### TASK GOAL
The task here is to set down every line of the listing exactly.

══════

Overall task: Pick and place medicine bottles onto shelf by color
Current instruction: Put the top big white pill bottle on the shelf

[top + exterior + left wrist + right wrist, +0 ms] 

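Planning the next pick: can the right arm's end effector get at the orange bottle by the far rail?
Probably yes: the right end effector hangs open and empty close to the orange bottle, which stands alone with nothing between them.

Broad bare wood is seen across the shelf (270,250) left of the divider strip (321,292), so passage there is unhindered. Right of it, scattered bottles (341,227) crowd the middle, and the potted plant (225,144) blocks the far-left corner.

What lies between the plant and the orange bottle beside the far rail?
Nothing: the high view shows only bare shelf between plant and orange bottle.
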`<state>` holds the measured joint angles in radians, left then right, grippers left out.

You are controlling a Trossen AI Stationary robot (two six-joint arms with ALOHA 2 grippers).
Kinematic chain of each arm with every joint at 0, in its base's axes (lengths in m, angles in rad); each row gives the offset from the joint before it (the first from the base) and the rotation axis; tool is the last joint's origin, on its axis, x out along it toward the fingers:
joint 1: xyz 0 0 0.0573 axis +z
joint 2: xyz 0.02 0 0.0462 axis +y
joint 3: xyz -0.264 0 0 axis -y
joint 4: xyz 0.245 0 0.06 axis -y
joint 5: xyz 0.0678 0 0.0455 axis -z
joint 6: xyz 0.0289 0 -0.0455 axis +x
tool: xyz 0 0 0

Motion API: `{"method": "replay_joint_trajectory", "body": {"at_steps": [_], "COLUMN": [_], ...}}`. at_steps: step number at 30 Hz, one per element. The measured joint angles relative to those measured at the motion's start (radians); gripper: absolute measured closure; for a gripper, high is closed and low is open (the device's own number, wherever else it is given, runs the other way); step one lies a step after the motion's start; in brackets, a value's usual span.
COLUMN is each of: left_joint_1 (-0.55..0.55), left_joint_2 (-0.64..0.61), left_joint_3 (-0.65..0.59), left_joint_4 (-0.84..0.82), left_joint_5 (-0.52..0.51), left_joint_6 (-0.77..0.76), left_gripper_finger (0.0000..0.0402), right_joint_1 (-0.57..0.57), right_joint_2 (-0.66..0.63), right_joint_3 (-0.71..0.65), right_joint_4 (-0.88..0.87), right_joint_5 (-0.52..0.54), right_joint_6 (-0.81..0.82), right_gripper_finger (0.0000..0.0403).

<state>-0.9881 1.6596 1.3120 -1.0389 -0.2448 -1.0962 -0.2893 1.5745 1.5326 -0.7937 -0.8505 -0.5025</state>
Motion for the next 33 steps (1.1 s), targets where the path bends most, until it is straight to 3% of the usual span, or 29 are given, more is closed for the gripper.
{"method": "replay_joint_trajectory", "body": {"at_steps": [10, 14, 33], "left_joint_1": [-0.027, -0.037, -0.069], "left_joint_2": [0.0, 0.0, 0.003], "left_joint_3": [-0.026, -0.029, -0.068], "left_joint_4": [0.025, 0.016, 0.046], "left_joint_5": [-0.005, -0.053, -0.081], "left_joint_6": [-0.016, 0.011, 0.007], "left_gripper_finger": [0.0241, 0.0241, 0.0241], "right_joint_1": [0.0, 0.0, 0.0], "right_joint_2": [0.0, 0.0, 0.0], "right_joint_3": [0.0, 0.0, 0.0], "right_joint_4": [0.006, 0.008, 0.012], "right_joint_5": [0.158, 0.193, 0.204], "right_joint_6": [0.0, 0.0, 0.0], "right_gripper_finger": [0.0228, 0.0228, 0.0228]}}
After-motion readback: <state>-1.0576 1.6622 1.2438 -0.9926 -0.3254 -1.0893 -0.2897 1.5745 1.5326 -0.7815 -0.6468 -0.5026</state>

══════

### RESULT
Overall task: Pick and place medicine bottles onto shelf by color
Current instruction: Put the top big white pill bottle on the shelf

[top + exterior + left wrist + right wrist, +0 ms] 

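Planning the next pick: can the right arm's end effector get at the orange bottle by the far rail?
Probably yes: the right end effector hangs open and empty close to the orange bottle, which stands alone with nothing between them.

Broad bare wood is seen across the shelf (270,250) left of the divider strip (321,292), so passage there is unhindered. Right of it, scattered bottles (341,227) crowd the middle, and the potted plant (225,144) blocks the far-left corner.

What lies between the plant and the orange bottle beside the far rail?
Nothing: the high view shows only bare shelf between plant and orange bottle.
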`<state>` holds the measured joint angles in radians, left then right, grippers left out.

You are controlling a Trossen AI Stationary robot (two six-joint arms with ALOHA 2 grippers).
Kinematic chain of each arm with every joint at 0, in its base's axes (lengths in m, angles in rad); each row gives the offset from the joint before it (the first from the base) and the rotation axis; tool is the last joint's origin, on its axis, x out along it toward the fingers:
joint 1: xyz 0 0 0.0573 axis +z
joint 2: xyz 0.02 0 0.0462 axis +y
joint 3: xyz -0.264 0 0 axis -y
joint 4: xyz 0.245 0 0.06 axis -y
joint 5: xyz 0.0678 0 0.0455 axis -z
joint 6: xyz 0.0289 0 -0.0455 axis +x
tool: xyz 0 0 0

Motion API: `{"method": "replay_joint_trajectory", "body": {"at_steps": [_], "COLUMN": [_], ...}}`. at_steps: step number at 30 Hz, one per element. The measured joint angles relative to those measured at the motion's start (radians); gripper: absolute measured closure; for a gripper, high is closed and low is open (the device's own number, wherever else it is given, runs the other way); step one lies a step after the motion's start; in brackets, a value's usual span.
COLUMN is each of: left_joint_1 (-0.55..0.55), left_joint_2 (-0.64..0.61), left_joint_3 (-0.65..0.59), left_joint_4 (-0.84..0.82), left_joint_5 (-0.52..0.51), left_joint_6 (-0.77..0.76), left_gripper_finger (0.0000..0.0402), right_joint_1 (-0.57..0.57), right_joint_2 (-0.66..0.63), right_joint_3 (-0.71..0.65), right_joint_4 (-0.88..0.87), right_joint_5 (-0.52..0.54), right_joint_6 (-0.81..0.82), right_gripper_finger (0.0000..0.0403).

<state>-0.9881 1.6596 1.3120 -1.0389 -0.2448 -1.0962 -0.2893 1.5745 1.5326 -0.7937 -0.8505 -0.5025</state>
Motion for the next 33 steps (1.1 s), targets where the path bends most, until it is straight to 3% of the usual span, or 29 are given, more is closed for the gripper.
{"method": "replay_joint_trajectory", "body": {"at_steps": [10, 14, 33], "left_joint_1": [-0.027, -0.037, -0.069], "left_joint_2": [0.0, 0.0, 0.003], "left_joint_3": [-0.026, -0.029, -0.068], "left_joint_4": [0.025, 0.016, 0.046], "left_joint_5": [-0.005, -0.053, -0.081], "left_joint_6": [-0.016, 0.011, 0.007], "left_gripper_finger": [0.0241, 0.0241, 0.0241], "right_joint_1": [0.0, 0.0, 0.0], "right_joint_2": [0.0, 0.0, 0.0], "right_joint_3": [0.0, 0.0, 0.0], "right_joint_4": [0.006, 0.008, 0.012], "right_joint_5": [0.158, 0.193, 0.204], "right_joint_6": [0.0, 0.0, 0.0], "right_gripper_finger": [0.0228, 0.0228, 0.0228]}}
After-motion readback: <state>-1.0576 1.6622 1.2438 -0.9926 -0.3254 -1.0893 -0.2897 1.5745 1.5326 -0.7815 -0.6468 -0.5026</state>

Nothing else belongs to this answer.